Non-involvement is about settling back into the present moment, relaxing into the way things are right now; it’s about letting go of the ‘shoulds’ and ‘shouldn’ts,’ the past, the future and the imaginary, and meeting things as they arise in the present…. Letting go is also about giving things time to shift and settle, and being patient with oneself. It’s about not comparing yourself with others, and letting go of self-images. Letting go makes us more flexible and broad-minded. 
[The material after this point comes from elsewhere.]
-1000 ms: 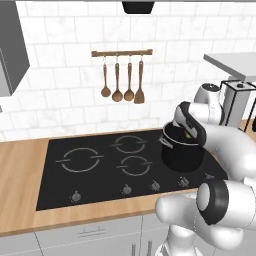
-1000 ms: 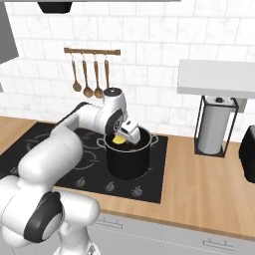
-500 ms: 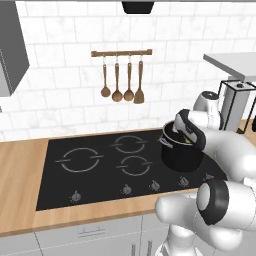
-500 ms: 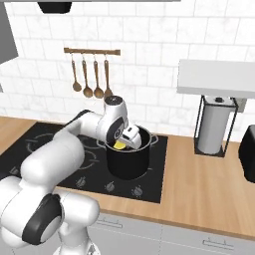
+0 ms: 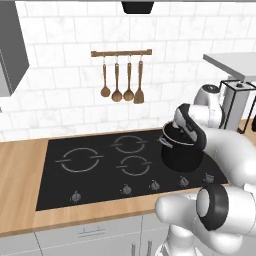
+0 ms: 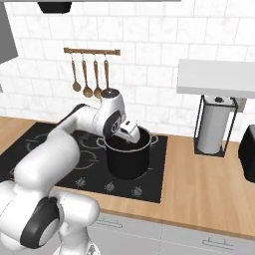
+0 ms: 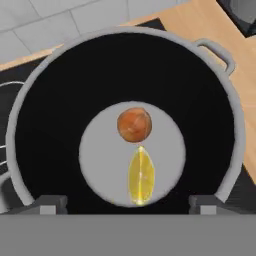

Ajahn Sucitto, Meditation, A Way to Awakening

It continues to flow

A different wisdom tradition, this time in the Hebrew Scriptures. Things move on, governed by ‘time and chance’; the underlying attitude is one of trust

A generation goes, and a generation comes, but the earth remains forever.
The sun rises and the sun goes down, and hurries to the place where it rises.
The wind blows to the south, and goes around to the north; round and round goes the wind, and on its circuits the wind returns.
All streams run to the sea, but the sea is not full; to the place where the streams flow, there they continue to flow.
Again I saw that under the sun the race is not to the swift, nor the battle to the strong, nor bread to the wise, nor riches to the intelligent, nor favour to the skilful; but time and chance happen to them all.

Book of Ecclesiastes

Endings and beginnings

In the Christian liturgical calendar tomorrow is the last day of the year, with a new year starting on Sunday in Advent. All wisdom and religious traditions give guidance on how to work with the passing of time, how to celebrate fully and be complete in each moment which we have. This text is from the Stoic philosophical viewpoint: 

Let us prepare our minds as if we had come to the very end of life. Let us postpone nothing. Let us balance life’s books every day..The person that puts the finishing touches on their life each day is never short of time.

Seneca,  Moral Letters, 101, 7b – 8a


Learning to bend

The first very cold night of the year here and strong wind and rain expected later today.  Ancient wisdom for dealing with the changing weathers of life: 

All things, the grass as well as the trees,
are tender and soft while alive
When dead, they are withered and dried.